Приведенные примеры наглядно иллюстрируют положения о том, что даже использование коммуникантами одного общего для них естественного языка не обеспечивает тождественности кода, поскольку требуются еще и идентичность языкового опыта, и совпадение объемов памяти, и единство представлений о норме, языковой референции и прагматике. «Если добавить влияние культурной традиции (семиотической памяти культуры) и неизбежную индивидуальность, с которой эта традиция раскрывается тому или иному члену коллектива, то станет очевидно, что совпадение кодов передающего и принимающего в реальности возможно лишь в некоторой весьма относительной степени. Из этого неизбежно вытекает относительность идентичности исходного и полученного текстов» [Лотман 1996: 13–14].

Интерпретации семантики слов, например актуального для той или иной эпохи политического лексикона, могут быть отягощены коннотациями, возникающими в зависимости от различных экстралингвистических (условно) факторов – социального статуса, культурно-образовательного уровня и иных индивидуальных характеристик реципиента. Это можно иллюстрировать, например, следующими эпизодами романа, где отражено восприятие таких лексем двумя персонажами – Катей Смоковниковой, вдовой блестящего столичного адвоката, (К.) и Анисьей Назаровой, бывшей крестьянкой, затем – бойцом Красной Армии (А.).

К.: «Она ничего не понимала в происходящем! Революция представлялась ей грозовой ночью, опустившейся на Россию. Она боялась некоторых слов, например, совдеп казался ей свирепым словом, ревком – страшным, как рев быка, просунувшего кудрявую морду сквозь плетень в сад, где стояла маленькая Катя (было такое происшествие в детстве). Когда она разворачивала коричневый газетный лист и читала: “Французский империализм с его мрачными захватными планами и хищническими союзами…”, ей представлялся тихий в голубоватой летней мгле Париж, запах ванили и грусти, журчащие ручейки вдоль тротуаров… “Ну, какие же они империалисты”, – думала Катя» [Толстой 1982, I: 294].

А.: «Она сидела, нахмуренная от внимания… Неприученный мозг с трудом впитывал отвлеченные идеи, – они, как слова чужого языка, лишь частицами, искорками проникали к ее живым ощущениям. Слово “социализм” вызывало в ней представление чего-то сухо шуршащего, как красная лента, цепляющаяся ворсом за шершавые руки.

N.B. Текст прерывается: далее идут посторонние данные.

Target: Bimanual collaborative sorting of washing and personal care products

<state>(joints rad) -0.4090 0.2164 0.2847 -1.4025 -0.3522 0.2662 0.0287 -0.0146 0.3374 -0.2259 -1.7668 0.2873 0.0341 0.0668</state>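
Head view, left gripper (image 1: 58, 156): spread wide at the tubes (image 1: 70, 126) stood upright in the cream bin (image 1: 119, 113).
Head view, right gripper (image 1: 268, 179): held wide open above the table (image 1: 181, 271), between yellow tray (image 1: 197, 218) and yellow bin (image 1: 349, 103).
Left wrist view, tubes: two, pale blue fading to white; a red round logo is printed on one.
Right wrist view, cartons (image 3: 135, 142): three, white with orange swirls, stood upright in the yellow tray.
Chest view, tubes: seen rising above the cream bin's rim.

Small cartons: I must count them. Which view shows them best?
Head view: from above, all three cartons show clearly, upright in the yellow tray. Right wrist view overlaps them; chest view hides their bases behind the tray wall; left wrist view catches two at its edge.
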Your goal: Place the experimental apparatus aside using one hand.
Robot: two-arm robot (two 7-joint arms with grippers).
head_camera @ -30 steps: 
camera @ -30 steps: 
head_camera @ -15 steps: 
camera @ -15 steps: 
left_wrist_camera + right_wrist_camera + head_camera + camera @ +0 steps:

Эта лента ей снилась. “Империализм” был похож на царя Навуходоносора с лубочной картинки, засиженной мухами, – с короной, в мантии, окрашенной мазком кармина, – царь ронял скипетр и державу при виде руки, пишущей на стене: мене, текел, фарес… Но Анисья была трудолюбивая и упорно преодолевала эти несовершенные представления…» [Толстой 1982, II: 95–96].

Роль ассоциаций, подобных вышеприведенным, хорошо известна; не приближая реципиента к осмыслению лексических значений слов, они лишь играют роль некоего нимба; в других случаях не возникает и этого: ср. рассказ М. Зощенко «Обезьяний язык» 1925 г., малограмотные персонажи которого вполне уверенно – «вежливо», «небрежно», «интеллигентно» – употребляют «слова с иностранным, туманным значением» (вроде «пленарное», «кворум», «конкретно», «фактически», «минимально», «индустрия», «президиум» и т. п.), причем в составе штампов складывавшейся тогда официозной советской риторики.

Конечно, подобное легко объяснить низким культурнообразовательным уровнем основной массы носителей русского языка того времени. Любопытно, однако, что гораздо позже аналогичные пропагандистские формулы (но уже в период т. н. перестройки) высоко оценивались и некоторыми лингвистами.